OBJECTIVE: To ascertain whether delayed diagnosis or type of orchidectomy affected outcome for men with non-seminomatous germ cell tumours (NSGCT). PATIENTS AND METHODS: The case notes of 454 men resident in the west of Scotland with a diagnosis of NSGCT between 1975 and 1989 were retrospectively reviewed. The clinical record was available for 442 (97%) and included information on time to diagnosis in 92% and diagnostic surgery in 97%. The study end-point for orchidectomy was loco-regional recurrence and for diagnostic delay was survival.

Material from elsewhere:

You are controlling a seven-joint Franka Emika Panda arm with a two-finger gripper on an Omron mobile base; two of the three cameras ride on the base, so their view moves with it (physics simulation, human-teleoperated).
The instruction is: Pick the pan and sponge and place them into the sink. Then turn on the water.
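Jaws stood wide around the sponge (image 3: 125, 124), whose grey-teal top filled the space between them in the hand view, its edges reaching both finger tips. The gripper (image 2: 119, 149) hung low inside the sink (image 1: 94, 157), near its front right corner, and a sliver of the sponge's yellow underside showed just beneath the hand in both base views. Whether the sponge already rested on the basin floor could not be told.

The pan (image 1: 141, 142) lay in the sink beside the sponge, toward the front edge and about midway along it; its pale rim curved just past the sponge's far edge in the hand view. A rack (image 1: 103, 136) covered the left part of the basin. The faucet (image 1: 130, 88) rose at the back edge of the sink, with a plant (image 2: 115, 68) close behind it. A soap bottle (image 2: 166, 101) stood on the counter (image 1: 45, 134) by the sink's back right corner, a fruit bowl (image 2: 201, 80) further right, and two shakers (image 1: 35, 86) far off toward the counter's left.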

RESULTS: A significant minority of men (10.4%) underwent a scrotal orchidectomy or had a scrotal incision before an inguinal orchidectomy (9.4%). More scrotal incisions were performed on patients under the care of general surgeons (28%) than of urologists (12.1%). Of the men who had scrotal surgery, one of 78 (1.3%; 95% CI, 0-4%) developed loco-regional disease as the initial site of recurrence, compared with none of 318 men undergoing inguinal orchidectomy. The median time to diagnosis was 3 months. There was no relationship between time to diagnosis and tumour extent at presentation. A diagnostic delay of > 3 months was associated with inferior survival in univariate analysis, but delayed diagnosis was not an independent influence on survival after adjustment for the major prognostic factors--tumour extent, year of diagnosis and treatment unit.
CONCLUSIONS: These results suggest that scrotal incision is unlikely to affect the risk of loco-regional recurrence and that effective cytotoxic therapy has probably reduced the prognostic importance of delayed diagnosis on survival of men with NSGCT.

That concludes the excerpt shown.